Interleukin-1 stimulates the expression of type I and type II interleukin-1 receptors in the rat insulinoma cell line Rinm5F; sequencing a rat type II interleukin-1 receptor cDNA
Bristulf, J.; Gatti, S.; Malinowsky, D.; Bjork, L.; Sundgren, A.K.; Bartfai, T.
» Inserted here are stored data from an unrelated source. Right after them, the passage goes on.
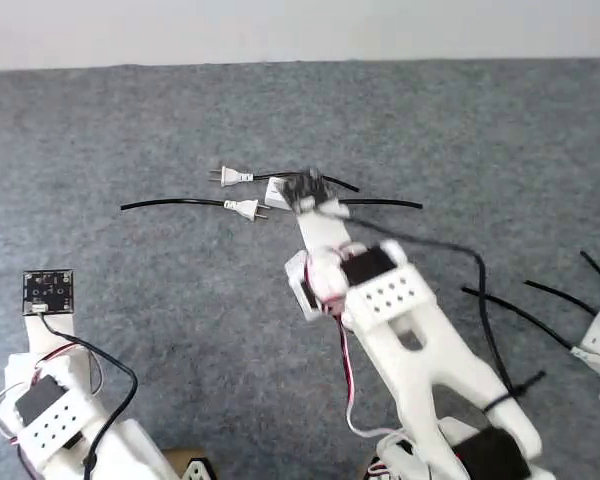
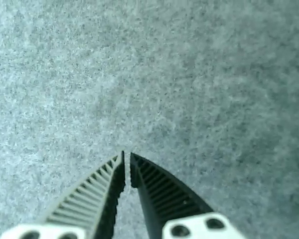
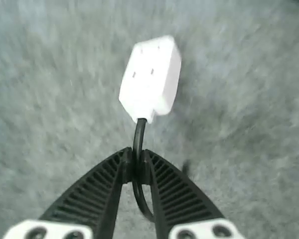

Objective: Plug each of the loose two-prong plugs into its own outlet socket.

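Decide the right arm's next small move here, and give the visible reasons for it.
Probably nudge the socket toward the nearer plug, lining its slots with the prongs. The right gripper is shut on the socket's black cord, and in the high view that plug lies just beside the socket, prongs pointing at it, not yet inserted.

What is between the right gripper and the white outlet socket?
In the right wrist view, a short length of black cord runs from the right gripper, shut on it, to the white outlet socket.
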Motion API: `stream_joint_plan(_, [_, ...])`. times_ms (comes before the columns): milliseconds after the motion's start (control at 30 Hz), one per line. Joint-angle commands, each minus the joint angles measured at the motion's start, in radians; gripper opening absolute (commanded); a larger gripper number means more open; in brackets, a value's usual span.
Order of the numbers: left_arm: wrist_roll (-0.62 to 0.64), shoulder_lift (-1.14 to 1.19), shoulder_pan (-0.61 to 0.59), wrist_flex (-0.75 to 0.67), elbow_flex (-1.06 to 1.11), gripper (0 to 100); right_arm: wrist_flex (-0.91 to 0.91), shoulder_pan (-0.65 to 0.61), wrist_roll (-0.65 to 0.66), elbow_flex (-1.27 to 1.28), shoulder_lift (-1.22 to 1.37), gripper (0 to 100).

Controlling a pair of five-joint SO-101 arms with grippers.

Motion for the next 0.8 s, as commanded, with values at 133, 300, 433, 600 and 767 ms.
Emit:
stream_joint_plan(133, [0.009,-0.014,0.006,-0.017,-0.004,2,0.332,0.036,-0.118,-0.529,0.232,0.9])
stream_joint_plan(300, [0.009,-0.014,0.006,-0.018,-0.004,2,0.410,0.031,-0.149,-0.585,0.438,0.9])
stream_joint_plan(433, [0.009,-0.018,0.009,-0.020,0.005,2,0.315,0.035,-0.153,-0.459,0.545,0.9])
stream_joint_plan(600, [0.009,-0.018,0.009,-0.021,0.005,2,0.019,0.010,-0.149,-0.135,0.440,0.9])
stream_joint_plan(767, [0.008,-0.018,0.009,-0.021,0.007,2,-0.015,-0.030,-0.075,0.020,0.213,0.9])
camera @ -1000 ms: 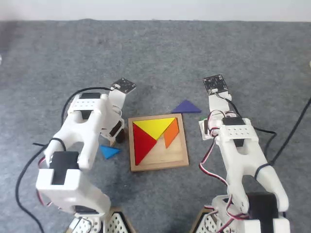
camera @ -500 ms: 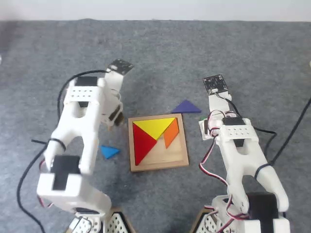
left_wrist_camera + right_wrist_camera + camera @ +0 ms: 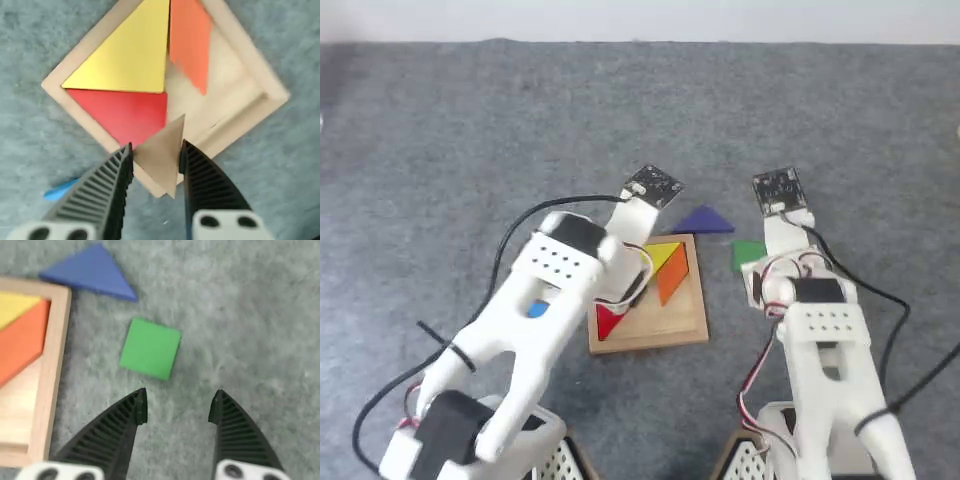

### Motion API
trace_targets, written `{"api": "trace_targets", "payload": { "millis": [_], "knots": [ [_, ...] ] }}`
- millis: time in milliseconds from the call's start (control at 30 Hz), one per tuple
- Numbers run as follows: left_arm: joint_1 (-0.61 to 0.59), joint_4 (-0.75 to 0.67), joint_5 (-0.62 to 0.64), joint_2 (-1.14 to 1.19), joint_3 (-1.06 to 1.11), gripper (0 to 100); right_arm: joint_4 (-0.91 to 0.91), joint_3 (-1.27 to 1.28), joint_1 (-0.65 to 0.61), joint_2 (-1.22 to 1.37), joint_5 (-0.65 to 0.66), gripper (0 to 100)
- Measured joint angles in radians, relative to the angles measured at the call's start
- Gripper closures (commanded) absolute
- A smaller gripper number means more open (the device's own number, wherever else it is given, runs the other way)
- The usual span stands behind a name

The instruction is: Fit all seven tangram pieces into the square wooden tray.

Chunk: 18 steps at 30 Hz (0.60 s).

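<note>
The wooden tray (image 3: 272, 97) holds a yellow triangle (image 3: 130, 60), a red triangle (image 3: 125, 112) and an orange slanted piece (image 3: 190, 45). Over the tray's edge, the left tool (image 3: 156, 160) is clamped on a tan triangle (image 3: 160, 150). Beside the tray lie a green square (image 3: 150, 348) and a dark blue triangle (image 3: 90, 271). The right tool (image 3: 177, 405) hovers near the square, fingers apart.

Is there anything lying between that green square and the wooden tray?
Nothing: only bare grey carpet separates the green square from the wooden tray, as the right wrist view shows. The blue triangle sits beside that stretch.
</note>
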Motion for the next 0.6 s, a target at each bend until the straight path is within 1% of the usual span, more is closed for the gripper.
{"api": "trace_targets", "payload": {
  "millis": [100,200,333,400,467,600],
  "knots": [
    [0.008,-0.02,0.058,0.037,-0.015,89,0.0,0.005,-0.002,-0.014,0.005,78.9],
    [0.008,-0.023,0.132,0.124,-0.06,89,0.0,0.005,-0.002,-0.014,0.006,78.9],
    [0.028,-0.023,0.229,0.253,-0.133,93,0.0,0.005,-0.002,-0.014,0.006,78.9],
    [0.051,-0.023,0.279,0.299,-0.164,93,0.0,0.005,-0.002,-0.014,0.006,78.9],
    [0.077,-0.023,0.311,0.324,-0.181,91,-0.002,0.005,-0.002,-0.014,0.006,78.9],
    [0.123,-0.023,0.327,0.328,-0.195,80,-0.009,0.005,-0.002,-0.014,0.008,78.9]
  ]
}}
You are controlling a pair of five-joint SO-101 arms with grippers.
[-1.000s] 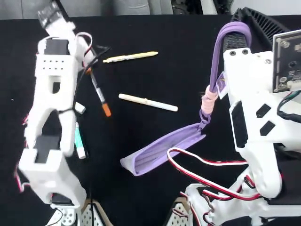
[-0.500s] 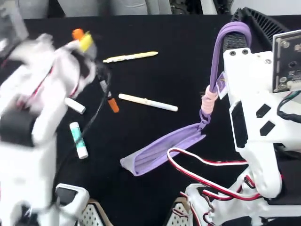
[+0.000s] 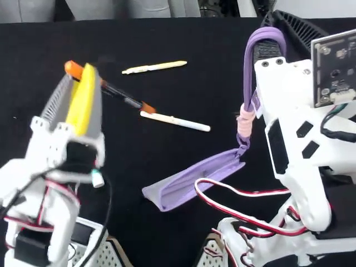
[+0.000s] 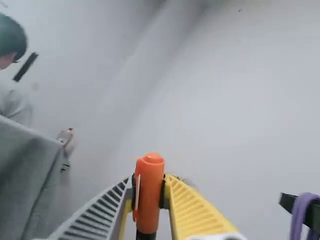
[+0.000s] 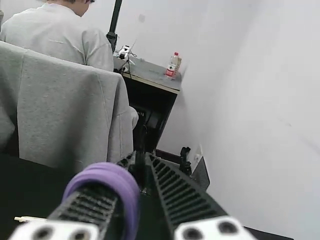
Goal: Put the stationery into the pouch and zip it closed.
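On the matte black tabletop [image 3: 222, 72], left gripper [image 3: 78, 75] jaws clamp a slim orange-capped marker [image 3: 119, 95]; right gripper [image 5: 142, 172] jaws pinch the strap [image 3: 247, 83] of a purple fabric pouch [image 3: 192, 177].

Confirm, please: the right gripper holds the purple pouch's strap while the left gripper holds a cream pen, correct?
Not quite: the left gripper holds the orange-capped marker, as the left wrist view shows. The right gripper does hold the purple pouch's strap.

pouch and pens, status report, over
Left gripper shut on orange-capped pen. Right gripper shut on purple strap, pouch hanging from it, low end on table. Two pale pens on table.
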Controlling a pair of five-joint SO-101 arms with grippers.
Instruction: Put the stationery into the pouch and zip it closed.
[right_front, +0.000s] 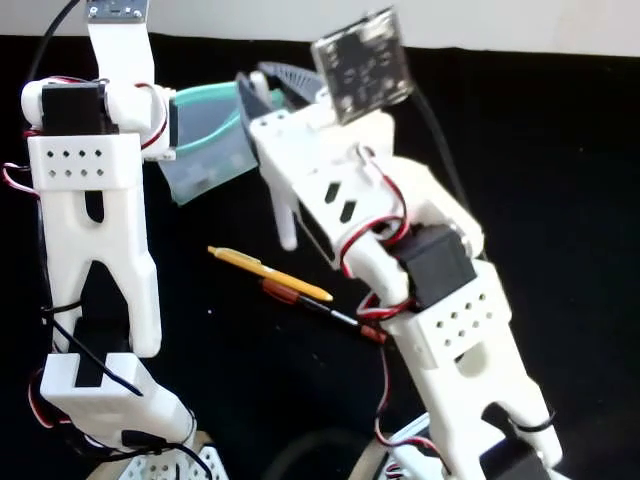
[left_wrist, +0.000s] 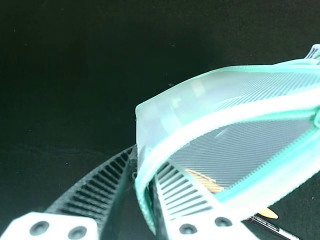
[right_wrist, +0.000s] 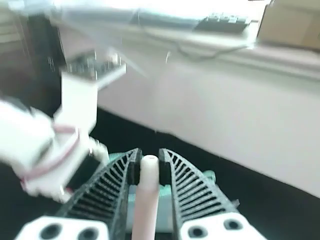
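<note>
A translucent teal pouch (right_front: 208, 145) is held off the table at the back, my left gripper (right_front: 178, 122) shut on its end. In the left wrist view the black fingers (left_wrist: 107, 187) pinch the pouch (left_wrist: 235, 115) by its zipper edge. My right gripper (right_front: 272, 92) is just beside the pouch, shut on a white pen (right_front: 287, 225) that hangs down under it. In the right wrist view that white pen (right_wrist: 147, 200) stands between the closed fingertips of my right gripper (right_wrist: 149, 161). A yellow pen (right_front: 270, 272) and a red-and-black pen (right_front: 320, 306) lie on the black table.
The black tabletop (right_front: 560, 150) is bare to the right of the arms. The two arm bases stand at the front edge. A pale wall (right_wrist: 240, 100) runs behind the table.
</note>
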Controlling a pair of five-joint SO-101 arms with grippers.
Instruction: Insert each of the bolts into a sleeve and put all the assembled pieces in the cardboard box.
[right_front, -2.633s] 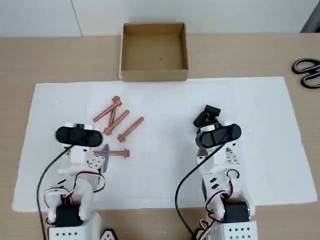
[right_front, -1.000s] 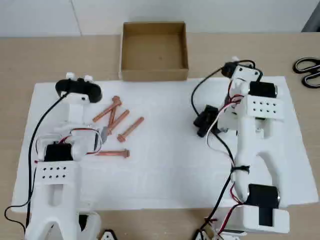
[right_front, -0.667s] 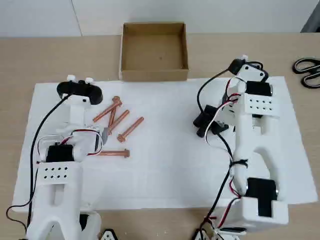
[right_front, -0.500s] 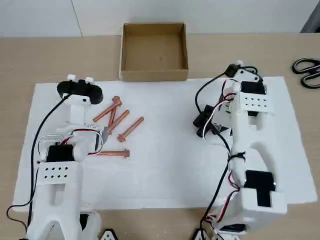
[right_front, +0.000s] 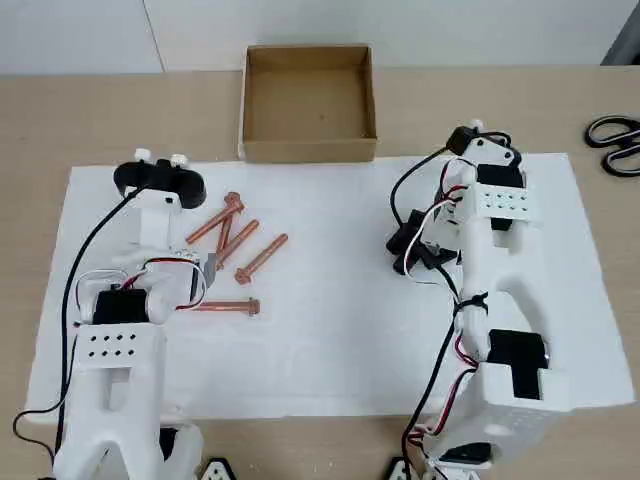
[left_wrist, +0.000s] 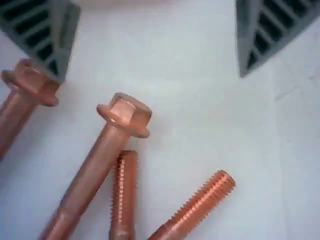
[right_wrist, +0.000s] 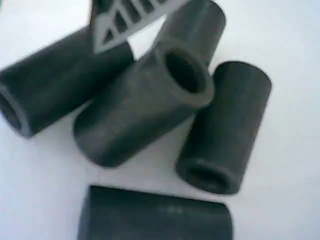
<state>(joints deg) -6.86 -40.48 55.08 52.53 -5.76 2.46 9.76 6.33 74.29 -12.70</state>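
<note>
Wooden surface (right_front: 60, 110) carries a white sheet (right_front: 330, 340), and both of your arms rise from the sheet's near edge. Your left fingers (left_wrist: 35, 30) are spread wide and hold nothing, their two grey tips well apart above the sheet. The copper bolts (left_wrist: 100, 165) lie under and just past those tips. One hex head sits in the gap between them and a second head lies partly under one tip. Two threaded ends rest beside the first bolt's shank. A lone bolt (right_front: 225, 306) lies on the near side of these fingers, apart from the rest.

One tip of your right fingers (right_wrist: 130, 20) hangs over the black sleeves (right_wrist: 145, 115); you cannot tell how far these fingers are spread. Four sleeves lie bunched close on the sheet, all on their sides.

Beyond both sets of fingers, just past the sheet's far edge, the cardboard box (right_front: 308, 150) sits open-topped with its floor bare. Scissors (right_front: 615, 145) lie on the wood well off to the right of the right fingers.
</note>
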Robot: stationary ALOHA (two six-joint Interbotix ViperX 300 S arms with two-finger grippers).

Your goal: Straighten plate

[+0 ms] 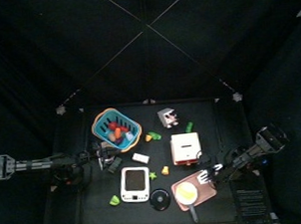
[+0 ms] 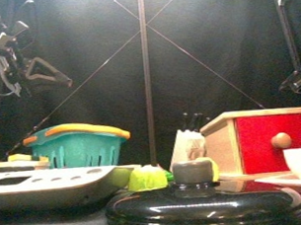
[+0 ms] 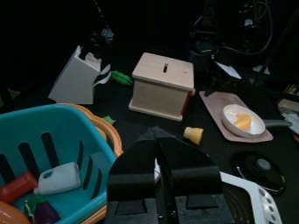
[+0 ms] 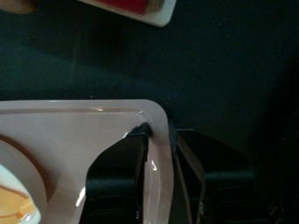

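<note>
The plate (image 1: 190,192) is salmon-pink with a rounded-square outline. A white and yellow-orange patch lies in its middle, and it sits near the table's front right corner. My right gripper (image 1: 212,174) reaches in from the right to the plate's far right corner. In the right wrist view its two jaws stand either side of the plate's raised rim (image 4: 140,118), one over the plate and one outside, closed on that rim (image 4: 160,150). My left gripper (image 3: 160,147) hangs shut and empty beside the teal basket, at the table's left (image 1: 87,167). The plate (image 3: 239,118) also shows in the left wrist view.
A teal basket with an orange rim (image 1: 115,127) holds toys at back left. A wooden box with a red front (image 1: 185,148) stands just behind the plate. A white gadget (image 1: 134,184) and a black round lid (image 1: 163,197) lie to the plate's left. A white block (image 1: 169,115) stands at the back.
</note>
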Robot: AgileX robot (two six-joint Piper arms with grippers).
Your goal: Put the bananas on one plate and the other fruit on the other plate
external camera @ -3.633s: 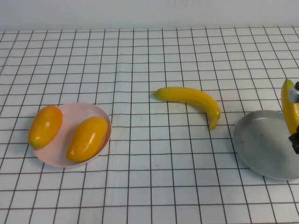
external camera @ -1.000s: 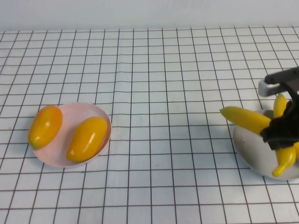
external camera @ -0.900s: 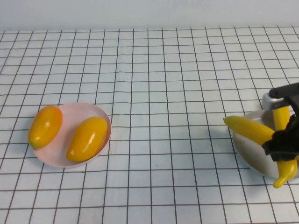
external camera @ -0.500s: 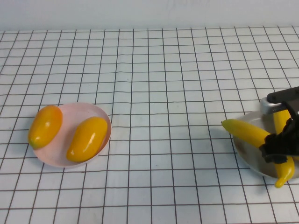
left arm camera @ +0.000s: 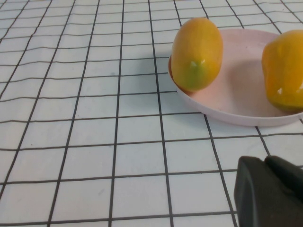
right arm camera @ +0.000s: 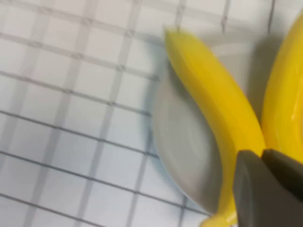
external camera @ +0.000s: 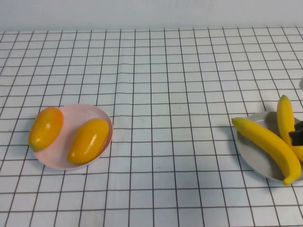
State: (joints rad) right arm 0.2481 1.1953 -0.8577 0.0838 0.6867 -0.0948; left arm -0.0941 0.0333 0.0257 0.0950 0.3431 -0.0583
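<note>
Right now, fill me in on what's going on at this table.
Sorting looks finished. Both bananas lie on the grey-blue plate on the right, and both orange-yellow fruits sit on the pink plate on the left. The right gripper is at the grey-blue plate's far edge, holding nothing. The left gripper sits beside the pink plate.

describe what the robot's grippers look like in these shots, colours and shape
Little shows. The left gripper appears in its wrist view as a matte black, rounded, blocky piece with a seam down it. The right gripper looks the same: dark, smooth, rounded; in the high view only a black sliver. No cables or markings visible.
</note>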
European Cytokine Network 5(3): 319-330
1994
ISSN/ISBN: 1148-5493 PMID: 7524717 Accession: 008898234
The insulin secreting rat Rinm5F cells are often used to study the cytotoxic actions of interleukin-I (IL-1) on pancreatic beta-cells. We demonstrate here that Rinm5F insulinoma cells express both type I and type II interleukin-1 receptor (IL-1R) mRNAs an gene products. IL-1R agonists, recombinant murine IL-1-alpha (rmIL-1-alpha, 10 ng/ml) and recombinant rat IL-1-beta (rrIL-1-beta, 100 pg/ml or 10 ng/ml) induce the upregulation of mRNA expression for both types of IL-1 receptors (IL-1Rs). This effect of rrIL-1-beta is antagonised by preincubation with recombinant human interleukin 1 receptor antagonist protein (rhIL-1ra, 5 mu-g/ml). Furthermore, this rrIL-1-beta induced upregulation of IL-1R mRNAs is blocked by actinomycin D (7.5 mu-g/ml), whereas cycloheximide (20 mu-g/ml) has no effect. The phorbol ester PMA (20 nM) upregulates the expression of mRNAs both IL-1 receptors, whereas glucose (50 mM) upregulates the expression of the type I IL-1R mRNA only. Pretreatment of cells with pertussis toxin (100 ng/ml) partially blocks the rrIL-1-beta induced expression of mRNA for the type I and, to a lesser extent. the type II IL-1R. Incubation of the cells with rrIL-1-beta also induces a time-dependent expression of c-fos, interleukin-6 (IL-6) and tumour necrosis factor cc (TNF-alpha) mRNAs. Binding studies with 125I-recombinant human IL-1-beta (125I-rhIL-1-beta) indicate that IL-1R gene products, with the ligand binding characteristics of the type I IL-IR, are constitutively present on Rinm5F cells. Treatment with rrIL-1-beta (6h) increases the number of 125I-rhIL-1-beta binding sites on Rinm5F cells. We have also demonstrated that the number of type II II-1R binding sites increases after induction with rrIL-1-beta (6h), by indirect immunofluorescence using a monoclonal antibody (ALVA 42) raised against the human type II IL-1R. Furthermore, we have sequenced the type II IL-1R cDNA in the rat insulinoma Rinm5F cells. The comparison of the amino acid sequence of the rat type II IL-1R with that of the mouse and human type II IL-1Rs shows 90% and 62% amino acid identity, respectively. The most important difference between the human and murine type II IL-1Rs, and this rat type II II-1R cDNA, is an open reading frame coding for a six amino acid longer, strongly charged (QIKEMK), cytosolic domain. Another detected difference is a putative longer signal sequence in the rat type II IL-1R, as compared to human and murine cDNA.